■ Problem statement:
How many lines below contain the word "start"? Answer with that number alone.

== Input data

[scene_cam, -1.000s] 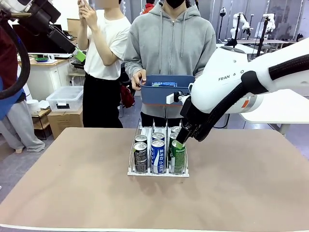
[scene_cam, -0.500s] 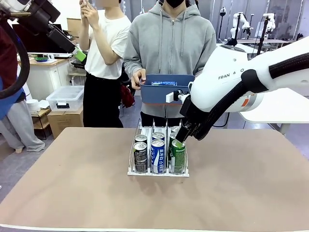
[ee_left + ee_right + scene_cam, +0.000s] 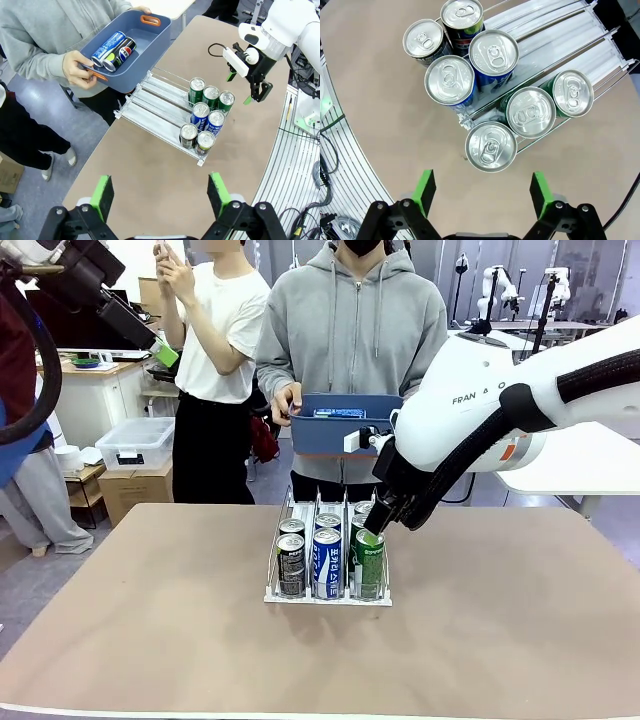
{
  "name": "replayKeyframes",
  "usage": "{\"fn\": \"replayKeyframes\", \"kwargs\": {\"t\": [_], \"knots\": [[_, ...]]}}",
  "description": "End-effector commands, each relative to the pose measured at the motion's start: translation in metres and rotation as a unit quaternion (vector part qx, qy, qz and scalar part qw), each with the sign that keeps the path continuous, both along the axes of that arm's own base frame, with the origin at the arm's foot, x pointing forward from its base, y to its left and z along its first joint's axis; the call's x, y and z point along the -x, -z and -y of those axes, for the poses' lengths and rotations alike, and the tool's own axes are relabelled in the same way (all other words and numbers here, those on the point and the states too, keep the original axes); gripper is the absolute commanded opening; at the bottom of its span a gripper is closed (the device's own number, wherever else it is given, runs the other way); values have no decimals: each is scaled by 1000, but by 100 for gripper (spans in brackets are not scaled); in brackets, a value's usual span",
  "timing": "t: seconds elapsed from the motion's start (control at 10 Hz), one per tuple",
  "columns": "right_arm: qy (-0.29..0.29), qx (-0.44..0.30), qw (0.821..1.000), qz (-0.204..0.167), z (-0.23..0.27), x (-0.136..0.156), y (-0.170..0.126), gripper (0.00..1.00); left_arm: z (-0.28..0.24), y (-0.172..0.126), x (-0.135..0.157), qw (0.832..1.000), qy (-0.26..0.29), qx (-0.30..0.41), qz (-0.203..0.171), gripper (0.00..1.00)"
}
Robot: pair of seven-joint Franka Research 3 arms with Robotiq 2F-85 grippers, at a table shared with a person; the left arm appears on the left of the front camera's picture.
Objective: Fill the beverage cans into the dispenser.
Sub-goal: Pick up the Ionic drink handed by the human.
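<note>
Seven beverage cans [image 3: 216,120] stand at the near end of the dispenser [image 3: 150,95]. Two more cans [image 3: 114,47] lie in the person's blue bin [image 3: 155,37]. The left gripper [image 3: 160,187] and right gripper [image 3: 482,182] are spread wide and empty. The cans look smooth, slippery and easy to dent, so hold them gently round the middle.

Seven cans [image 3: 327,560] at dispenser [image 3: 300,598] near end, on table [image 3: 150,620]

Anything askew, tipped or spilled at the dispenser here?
Nothing stands out. The seven cans stand upright in the three lanes of the dispenser, none tipped or leaking. The open right gripper hangs above the front green can. Two spare cans lie in the person's blue bin.
</note>
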State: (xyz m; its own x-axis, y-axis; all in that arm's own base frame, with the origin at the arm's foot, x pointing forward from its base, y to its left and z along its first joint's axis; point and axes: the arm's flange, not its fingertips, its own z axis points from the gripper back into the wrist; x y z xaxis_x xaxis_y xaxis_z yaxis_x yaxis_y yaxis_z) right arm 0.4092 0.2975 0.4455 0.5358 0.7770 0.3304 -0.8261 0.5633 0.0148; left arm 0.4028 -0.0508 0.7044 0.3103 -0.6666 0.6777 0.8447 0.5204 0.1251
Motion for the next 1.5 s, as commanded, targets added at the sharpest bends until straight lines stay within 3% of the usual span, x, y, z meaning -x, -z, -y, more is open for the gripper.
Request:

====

■ Written answer:
2